→ Task
Exactly as written, transcribe the data from its opening line through the line containing "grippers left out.". Leave every picture out.

→ Input records
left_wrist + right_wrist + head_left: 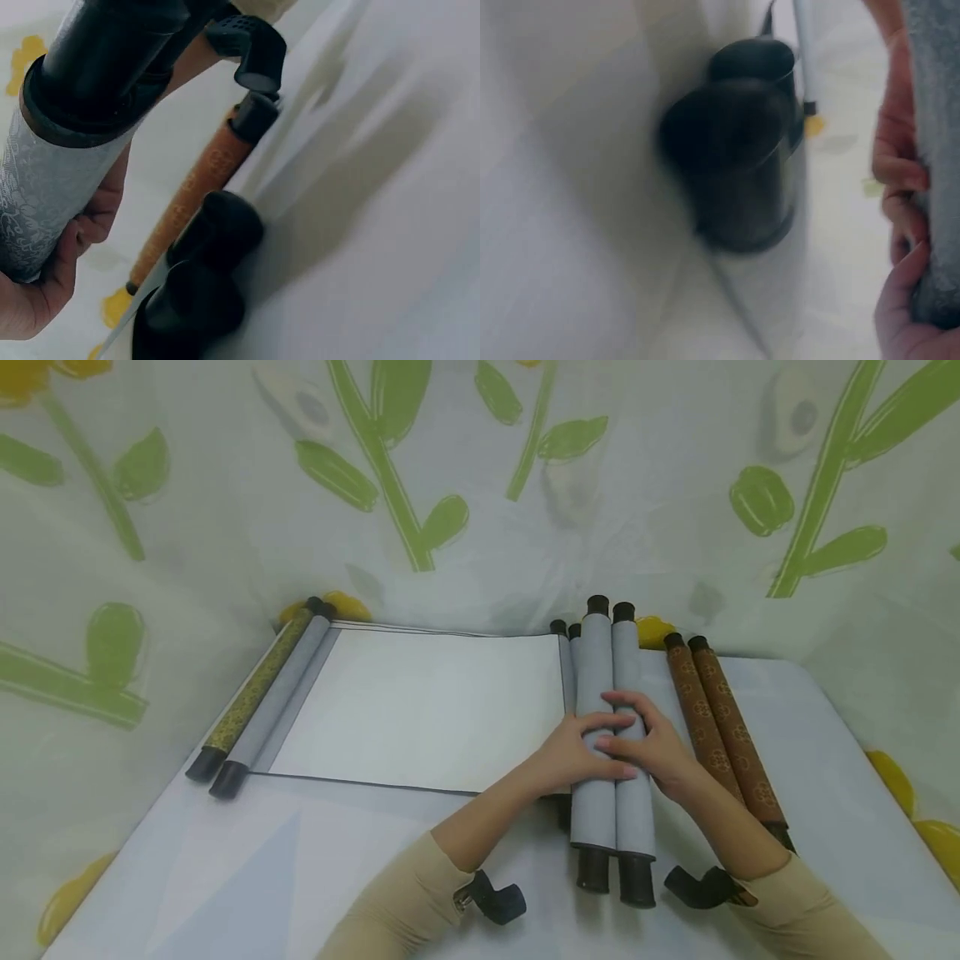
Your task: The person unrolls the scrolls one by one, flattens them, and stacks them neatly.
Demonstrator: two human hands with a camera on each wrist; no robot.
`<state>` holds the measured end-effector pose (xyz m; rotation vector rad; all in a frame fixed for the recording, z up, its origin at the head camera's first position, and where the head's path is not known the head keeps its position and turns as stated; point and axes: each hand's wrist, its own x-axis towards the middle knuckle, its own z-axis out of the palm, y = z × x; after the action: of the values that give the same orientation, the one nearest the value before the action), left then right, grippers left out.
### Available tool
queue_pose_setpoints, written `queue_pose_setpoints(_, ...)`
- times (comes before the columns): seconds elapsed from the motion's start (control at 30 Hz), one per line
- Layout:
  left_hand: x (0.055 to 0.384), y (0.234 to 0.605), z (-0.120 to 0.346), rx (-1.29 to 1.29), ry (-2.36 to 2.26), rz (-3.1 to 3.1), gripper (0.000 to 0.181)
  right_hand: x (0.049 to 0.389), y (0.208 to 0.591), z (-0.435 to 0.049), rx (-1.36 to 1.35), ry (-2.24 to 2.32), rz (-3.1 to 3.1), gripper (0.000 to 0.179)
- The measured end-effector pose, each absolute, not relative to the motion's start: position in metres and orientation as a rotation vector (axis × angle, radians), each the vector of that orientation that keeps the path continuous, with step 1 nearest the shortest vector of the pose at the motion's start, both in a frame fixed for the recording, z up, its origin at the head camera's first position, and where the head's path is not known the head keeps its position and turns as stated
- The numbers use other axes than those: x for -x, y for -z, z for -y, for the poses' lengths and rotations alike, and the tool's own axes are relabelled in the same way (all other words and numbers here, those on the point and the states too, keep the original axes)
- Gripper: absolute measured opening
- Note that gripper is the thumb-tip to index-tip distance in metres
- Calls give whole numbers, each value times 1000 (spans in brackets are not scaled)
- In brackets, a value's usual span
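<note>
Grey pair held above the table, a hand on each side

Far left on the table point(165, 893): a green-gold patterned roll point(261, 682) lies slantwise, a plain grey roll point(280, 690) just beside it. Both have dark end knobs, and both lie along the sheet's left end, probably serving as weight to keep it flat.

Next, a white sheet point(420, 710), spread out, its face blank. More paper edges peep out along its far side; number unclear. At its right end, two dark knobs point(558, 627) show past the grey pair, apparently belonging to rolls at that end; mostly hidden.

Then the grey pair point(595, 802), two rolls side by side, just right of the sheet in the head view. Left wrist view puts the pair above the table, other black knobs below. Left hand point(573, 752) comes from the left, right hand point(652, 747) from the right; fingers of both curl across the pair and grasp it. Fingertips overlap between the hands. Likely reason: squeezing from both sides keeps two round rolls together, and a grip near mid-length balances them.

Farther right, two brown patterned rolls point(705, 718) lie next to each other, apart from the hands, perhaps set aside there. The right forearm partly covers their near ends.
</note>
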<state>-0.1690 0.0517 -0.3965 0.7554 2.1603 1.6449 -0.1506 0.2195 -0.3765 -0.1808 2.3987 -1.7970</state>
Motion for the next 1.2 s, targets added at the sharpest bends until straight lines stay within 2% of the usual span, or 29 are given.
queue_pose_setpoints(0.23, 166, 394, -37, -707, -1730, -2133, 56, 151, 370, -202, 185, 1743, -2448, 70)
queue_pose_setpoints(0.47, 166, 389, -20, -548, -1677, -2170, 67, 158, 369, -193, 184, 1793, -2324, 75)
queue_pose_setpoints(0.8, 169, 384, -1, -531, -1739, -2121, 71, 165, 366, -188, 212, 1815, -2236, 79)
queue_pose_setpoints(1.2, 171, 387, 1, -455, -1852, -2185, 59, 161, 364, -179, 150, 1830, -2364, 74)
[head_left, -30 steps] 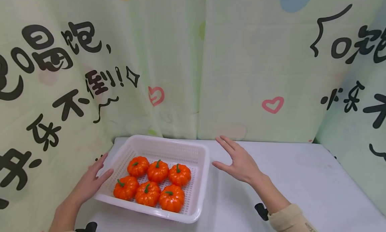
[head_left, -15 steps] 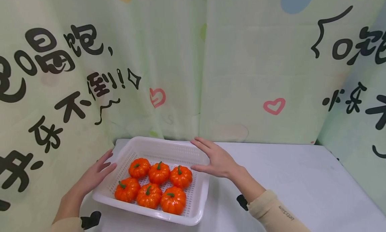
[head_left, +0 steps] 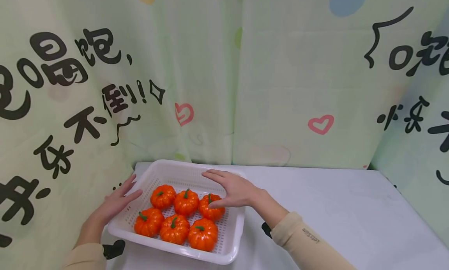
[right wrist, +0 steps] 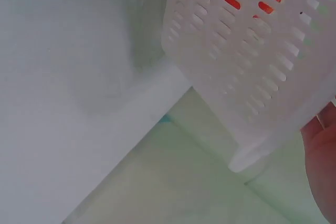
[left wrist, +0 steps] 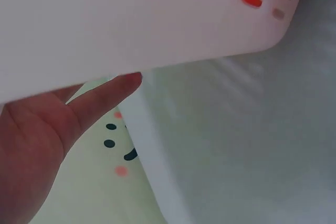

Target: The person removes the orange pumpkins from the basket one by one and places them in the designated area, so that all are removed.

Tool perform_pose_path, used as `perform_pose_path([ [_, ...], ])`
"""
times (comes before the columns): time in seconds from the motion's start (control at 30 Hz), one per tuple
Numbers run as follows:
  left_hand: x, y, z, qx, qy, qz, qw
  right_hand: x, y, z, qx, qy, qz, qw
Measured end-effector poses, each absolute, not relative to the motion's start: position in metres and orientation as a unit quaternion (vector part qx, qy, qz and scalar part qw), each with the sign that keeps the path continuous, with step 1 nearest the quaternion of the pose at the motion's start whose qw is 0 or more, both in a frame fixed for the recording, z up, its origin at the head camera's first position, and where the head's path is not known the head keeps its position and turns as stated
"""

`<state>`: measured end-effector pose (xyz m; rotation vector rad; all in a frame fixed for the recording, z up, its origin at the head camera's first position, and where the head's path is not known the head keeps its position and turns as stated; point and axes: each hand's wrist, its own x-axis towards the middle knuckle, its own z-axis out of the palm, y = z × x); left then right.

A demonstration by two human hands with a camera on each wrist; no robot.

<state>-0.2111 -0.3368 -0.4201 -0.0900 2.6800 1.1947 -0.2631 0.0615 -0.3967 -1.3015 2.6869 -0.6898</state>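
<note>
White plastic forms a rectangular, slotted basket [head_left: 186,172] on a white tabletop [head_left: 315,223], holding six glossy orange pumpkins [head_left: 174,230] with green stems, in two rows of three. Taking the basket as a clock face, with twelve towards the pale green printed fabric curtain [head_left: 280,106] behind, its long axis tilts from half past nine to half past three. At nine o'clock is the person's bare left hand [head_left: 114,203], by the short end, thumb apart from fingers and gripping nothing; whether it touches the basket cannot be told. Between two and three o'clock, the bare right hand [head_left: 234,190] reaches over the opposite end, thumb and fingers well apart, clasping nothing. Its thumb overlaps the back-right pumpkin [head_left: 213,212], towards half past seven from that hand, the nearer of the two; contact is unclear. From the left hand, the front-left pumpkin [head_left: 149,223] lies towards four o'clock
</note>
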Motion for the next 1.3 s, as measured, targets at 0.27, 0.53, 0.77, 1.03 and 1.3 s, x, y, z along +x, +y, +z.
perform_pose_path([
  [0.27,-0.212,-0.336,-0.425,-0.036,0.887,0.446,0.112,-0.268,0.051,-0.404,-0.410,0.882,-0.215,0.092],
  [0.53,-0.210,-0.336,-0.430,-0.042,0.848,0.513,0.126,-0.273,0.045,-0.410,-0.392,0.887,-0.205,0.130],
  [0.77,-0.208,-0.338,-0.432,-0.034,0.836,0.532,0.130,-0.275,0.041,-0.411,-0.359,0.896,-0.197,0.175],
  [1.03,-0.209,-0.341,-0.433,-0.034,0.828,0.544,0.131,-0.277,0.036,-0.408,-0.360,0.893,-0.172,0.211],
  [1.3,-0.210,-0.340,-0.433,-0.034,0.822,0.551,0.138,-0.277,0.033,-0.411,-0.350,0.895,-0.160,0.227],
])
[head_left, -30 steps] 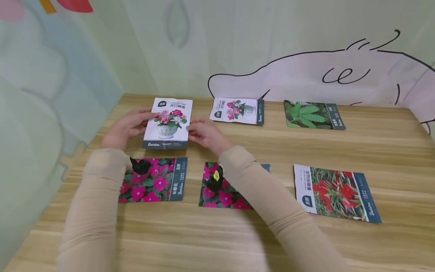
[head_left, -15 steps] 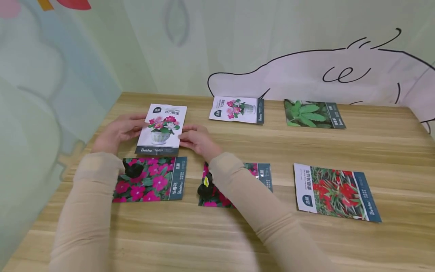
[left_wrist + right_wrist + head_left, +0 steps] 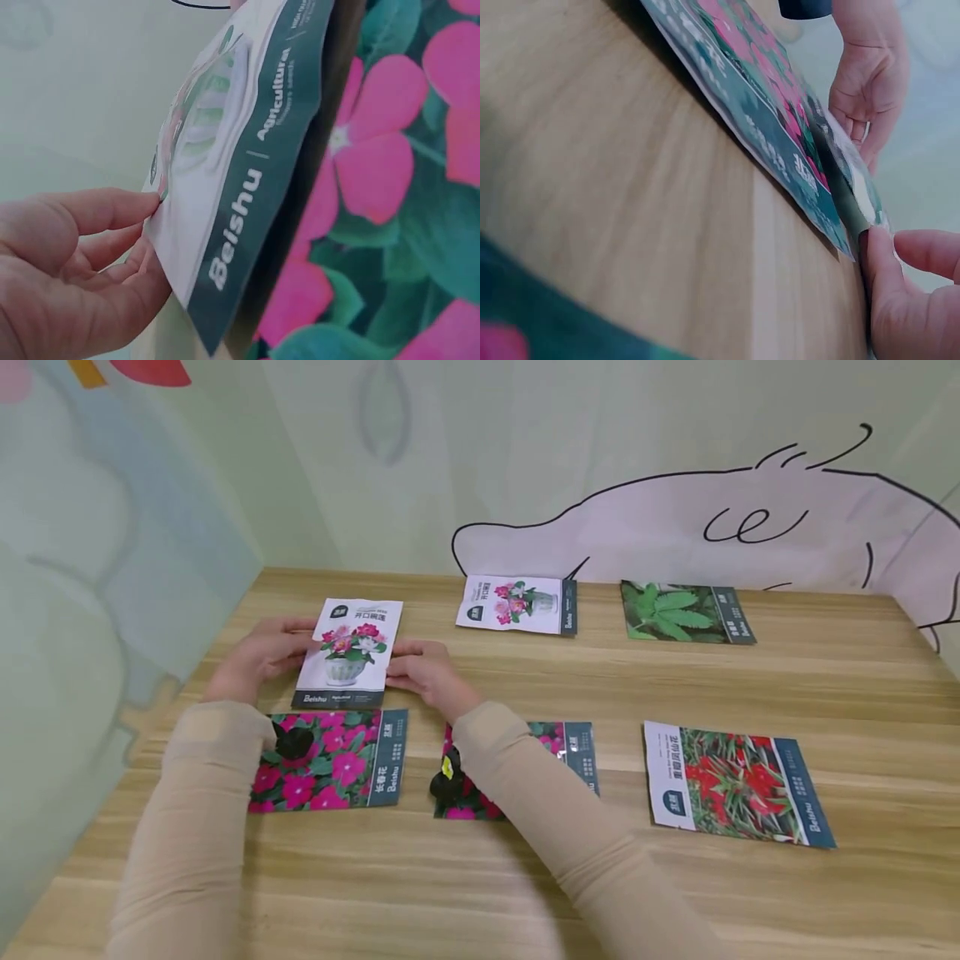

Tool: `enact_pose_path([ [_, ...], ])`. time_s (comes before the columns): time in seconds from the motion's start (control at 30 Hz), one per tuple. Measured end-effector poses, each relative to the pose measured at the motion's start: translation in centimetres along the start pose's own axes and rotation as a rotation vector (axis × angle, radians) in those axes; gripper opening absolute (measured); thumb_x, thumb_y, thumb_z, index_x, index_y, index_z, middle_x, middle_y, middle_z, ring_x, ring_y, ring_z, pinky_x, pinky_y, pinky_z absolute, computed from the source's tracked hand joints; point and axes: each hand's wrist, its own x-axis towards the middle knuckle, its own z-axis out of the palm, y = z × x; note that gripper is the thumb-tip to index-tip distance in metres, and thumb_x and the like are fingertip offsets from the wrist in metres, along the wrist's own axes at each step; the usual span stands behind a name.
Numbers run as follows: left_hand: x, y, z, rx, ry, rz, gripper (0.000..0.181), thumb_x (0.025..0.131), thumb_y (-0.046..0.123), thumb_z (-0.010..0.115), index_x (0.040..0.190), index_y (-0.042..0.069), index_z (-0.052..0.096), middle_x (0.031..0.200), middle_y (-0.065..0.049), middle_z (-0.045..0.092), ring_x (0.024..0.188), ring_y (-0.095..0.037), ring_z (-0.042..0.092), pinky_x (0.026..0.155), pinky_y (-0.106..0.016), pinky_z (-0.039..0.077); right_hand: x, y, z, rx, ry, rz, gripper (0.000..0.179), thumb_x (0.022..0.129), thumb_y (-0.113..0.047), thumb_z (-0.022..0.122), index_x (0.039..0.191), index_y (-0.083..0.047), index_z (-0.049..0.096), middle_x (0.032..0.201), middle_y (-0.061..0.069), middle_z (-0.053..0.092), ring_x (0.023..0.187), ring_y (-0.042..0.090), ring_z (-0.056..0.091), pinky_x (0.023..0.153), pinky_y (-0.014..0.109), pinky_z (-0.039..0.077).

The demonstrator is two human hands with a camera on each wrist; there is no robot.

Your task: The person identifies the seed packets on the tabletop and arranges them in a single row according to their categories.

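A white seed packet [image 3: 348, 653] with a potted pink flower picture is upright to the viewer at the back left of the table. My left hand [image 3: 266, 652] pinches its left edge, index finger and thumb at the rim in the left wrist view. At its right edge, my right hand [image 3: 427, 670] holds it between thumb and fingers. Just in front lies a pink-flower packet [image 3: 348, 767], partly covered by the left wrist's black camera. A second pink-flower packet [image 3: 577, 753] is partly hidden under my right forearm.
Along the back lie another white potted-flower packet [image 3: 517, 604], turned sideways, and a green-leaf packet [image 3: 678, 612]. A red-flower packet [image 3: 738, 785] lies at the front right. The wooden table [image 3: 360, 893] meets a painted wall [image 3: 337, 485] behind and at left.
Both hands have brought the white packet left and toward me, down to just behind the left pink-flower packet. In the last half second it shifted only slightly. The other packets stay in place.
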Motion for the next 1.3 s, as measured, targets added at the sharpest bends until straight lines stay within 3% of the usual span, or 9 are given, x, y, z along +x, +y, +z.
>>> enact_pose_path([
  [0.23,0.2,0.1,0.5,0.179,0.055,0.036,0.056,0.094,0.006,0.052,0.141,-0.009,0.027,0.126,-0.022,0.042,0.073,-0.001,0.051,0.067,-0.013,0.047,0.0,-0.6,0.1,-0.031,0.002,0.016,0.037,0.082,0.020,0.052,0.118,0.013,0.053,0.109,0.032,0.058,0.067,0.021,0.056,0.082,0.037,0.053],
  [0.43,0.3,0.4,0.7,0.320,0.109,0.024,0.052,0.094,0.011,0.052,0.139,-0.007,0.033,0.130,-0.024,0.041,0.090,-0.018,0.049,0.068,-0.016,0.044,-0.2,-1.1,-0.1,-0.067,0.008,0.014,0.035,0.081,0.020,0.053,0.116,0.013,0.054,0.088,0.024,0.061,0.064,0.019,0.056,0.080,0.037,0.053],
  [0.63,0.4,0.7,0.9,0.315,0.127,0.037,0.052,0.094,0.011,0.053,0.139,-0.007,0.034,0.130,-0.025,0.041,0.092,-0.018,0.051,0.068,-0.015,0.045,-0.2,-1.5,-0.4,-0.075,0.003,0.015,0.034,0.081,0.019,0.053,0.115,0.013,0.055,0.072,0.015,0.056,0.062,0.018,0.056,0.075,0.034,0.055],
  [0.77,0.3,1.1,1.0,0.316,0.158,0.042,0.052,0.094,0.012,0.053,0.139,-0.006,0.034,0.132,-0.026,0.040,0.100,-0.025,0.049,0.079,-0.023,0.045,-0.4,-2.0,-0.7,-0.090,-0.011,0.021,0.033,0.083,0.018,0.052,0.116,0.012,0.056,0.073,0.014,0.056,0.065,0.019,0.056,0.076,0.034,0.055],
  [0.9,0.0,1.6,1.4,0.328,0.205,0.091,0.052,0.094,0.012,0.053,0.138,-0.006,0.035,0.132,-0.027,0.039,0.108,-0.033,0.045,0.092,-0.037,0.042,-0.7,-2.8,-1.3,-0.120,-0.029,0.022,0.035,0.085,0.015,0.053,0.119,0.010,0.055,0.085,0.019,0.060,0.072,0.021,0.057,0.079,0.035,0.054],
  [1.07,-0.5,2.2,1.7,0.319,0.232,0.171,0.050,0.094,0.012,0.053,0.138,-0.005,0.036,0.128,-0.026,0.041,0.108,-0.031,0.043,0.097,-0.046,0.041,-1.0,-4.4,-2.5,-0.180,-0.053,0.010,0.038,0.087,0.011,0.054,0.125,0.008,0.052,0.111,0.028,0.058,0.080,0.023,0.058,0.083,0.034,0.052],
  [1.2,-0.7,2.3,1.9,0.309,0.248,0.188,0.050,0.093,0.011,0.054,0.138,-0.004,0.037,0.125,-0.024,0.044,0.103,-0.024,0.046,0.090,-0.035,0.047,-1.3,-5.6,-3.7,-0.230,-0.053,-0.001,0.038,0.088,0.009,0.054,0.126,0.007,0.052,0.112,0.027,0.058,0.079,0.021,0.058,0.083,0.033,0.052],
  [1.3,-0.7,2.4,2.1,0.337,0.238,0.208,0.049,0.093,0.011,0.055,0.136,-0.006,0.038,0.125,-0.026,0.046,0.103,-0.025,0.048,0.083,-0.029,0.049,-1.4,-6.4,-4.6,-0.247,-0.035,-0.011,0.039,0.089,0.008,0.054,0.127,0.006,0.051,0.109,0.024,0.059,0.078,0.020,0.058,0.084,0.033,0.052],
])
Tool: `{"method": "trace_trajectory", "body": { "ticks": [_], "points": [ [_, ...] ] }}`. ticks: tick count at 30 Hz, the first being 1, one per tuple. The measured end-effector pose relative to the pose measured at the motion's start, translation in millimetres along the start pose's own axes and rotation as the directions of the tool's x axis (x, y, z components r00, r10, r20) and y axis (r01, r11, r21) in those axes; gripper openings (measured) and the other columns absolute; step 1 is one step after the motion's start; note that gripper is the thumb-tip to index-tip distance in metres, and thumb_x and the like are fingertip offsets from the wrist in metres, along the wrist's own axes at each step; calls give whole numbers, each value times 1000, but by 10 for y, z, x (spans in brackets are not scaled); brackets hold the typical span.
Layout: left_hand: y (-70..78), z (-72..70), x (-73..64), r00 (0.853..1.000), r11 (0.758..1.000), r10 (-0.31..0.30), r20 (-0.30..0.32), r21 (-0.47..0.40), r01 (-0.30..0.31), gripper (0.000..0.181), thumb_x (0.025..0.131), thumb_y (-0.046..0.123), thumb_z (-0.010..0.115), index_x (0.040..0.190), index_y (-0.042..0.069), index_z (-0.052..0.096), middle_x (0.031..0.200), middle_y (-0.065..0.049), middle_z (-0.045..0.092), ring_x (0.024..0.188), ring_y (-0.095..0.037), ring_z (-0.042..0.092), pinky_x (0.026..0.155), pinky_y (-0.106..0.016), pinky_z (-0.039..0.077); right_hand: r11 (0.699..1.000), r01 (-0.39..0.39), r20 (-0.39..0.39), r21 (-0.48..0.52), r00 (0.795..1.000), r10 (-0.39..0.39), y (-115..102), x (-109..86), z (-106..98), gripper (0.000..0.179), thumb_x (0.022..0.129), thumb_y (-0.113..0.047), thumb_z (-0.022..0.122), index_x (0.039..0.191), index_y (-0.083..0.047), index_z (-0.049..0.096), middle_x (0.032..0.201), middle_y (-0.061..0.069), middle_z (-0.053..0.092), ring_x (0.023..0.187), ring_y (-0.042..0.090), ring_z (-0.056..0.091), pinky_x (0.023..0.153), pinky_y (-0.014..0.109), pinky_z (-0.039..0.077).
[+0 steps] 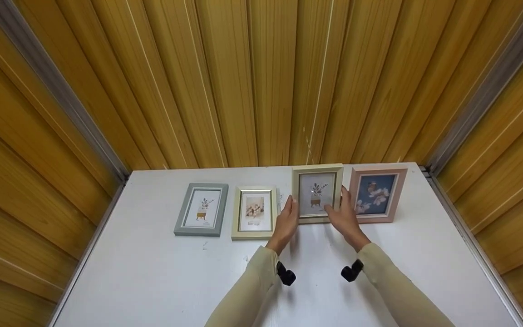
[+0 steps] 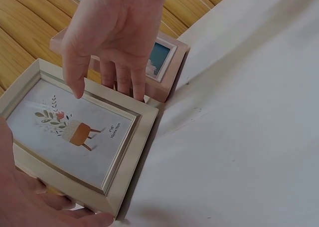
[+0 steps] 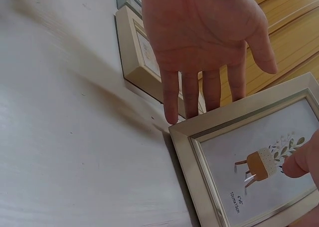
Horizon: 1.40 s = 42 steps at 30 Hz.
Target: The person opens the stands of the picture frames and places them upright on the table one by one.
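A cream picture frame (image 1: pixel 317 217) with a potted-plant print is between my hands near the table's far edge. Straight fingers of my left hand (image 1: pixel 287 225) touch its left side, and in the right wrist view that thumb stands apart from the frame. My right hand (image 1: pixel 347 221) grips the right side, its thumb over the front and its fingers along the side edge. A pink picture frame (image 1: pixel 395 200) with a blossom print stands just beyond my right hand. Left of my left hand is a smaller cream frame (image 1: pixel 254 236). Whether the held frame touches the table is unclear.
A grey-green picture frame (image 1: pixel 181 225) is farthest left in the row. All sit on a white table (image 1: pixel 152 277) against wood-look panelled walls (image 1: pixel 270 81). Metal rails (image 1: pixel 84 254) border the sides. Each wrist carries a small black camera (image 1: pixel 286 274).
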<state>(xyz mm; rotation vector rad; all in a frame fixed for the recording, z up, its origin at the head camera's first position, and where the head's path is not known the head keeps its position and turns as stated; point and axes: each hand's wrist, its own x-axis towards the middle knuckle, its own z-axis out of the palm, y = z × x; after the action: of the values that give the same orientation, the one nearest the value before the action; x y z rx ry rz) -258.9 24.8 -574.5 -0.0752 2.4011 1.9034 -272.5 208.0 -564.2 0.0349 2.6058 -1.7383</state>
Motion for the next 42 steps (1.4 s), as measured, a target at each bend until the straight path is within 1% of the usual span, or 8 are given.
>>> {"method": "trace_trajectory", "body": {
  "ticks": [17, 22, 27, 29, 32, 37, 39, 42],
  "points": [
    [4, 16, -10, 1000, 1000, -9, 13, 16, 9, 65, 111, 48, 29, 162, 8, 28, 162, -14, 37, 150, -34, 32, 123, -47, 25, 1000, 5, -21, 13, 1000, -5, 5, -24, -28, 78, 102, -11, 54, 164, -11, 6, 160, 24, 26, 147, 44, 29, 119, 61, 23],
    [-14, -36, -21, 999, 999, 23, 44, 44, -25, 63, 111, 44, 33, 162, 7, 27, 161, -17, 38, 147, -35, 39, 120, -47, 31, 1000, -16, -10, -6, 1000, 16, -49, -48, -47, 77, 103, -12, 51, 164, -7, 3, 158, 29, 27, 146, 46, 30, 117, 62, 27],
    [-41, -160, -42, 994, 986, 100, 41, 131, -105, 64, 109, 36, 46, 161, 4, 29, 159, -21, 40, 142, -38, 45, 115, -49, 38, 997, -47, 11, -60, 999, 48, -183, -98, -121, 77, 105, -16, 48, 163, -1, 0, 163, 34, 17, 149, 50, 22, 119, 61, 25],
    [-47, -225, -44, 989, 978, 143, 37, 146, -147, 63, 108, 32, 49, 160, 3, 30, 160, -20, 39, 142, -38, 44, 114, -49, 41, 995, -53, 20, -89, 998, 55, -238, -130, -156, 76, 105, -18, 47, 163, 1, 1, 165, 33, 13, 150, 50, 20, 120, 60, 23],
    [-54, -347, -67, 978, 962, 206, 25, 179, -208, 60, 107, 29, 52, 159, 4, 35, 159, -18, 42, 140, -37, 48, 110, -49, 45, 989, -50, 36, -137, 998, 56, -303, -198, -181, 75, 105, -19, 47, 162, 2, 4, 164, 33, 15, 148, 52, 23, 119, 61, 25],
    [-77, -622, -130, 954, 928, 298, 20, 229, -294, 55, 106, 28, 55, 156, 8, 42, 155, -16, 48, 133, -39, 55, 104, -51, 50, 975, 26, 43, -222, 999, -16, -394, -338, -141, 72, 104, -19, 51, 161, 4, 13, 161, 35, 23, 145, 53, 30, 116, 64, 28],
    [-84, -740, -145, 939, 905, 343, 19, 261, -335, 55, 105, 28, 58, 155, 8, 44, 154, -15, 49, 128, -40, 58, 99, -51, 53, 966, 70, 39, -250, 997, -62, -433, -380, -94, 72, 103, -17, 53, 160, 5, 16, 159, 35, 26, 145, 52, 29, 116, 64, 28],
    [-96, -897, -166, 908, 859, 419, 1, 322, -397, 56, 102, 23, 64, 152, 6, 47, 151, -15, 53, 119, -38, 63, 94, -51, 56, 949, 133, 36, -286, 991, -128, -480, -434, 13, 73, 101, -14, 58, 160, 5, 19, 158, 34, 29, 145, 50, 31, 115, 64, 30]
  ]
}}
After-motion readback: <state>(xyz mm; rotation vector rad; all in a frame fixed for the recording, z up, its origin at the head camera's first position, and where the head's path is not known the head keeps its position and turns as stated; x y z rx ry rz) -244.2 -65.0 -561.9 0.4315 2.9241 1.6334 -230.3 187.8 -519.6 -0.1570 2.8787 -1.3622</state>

→ Answer below
left_wrist + right_wrist + head_left: 
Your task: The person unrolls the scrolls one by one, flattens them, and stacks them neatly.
Demonstrator: two human hands with a camera on each wrist; no robot.
`<state>` holds the measured end-effector pose (xyz m; rotation vector rad; all in a frame fixed for the recording, z up, its origin at the head camera's first position, and where the head's path is not known the head keeps its position and turns as stated; point and axes: each hand's wrist, its own x-axis towards the middle knuckle, its own z-axis out of the palm, y = z × x; after the action: of the values that give the same orientation, the one nearest the value before the action), left then right, grippers left out.

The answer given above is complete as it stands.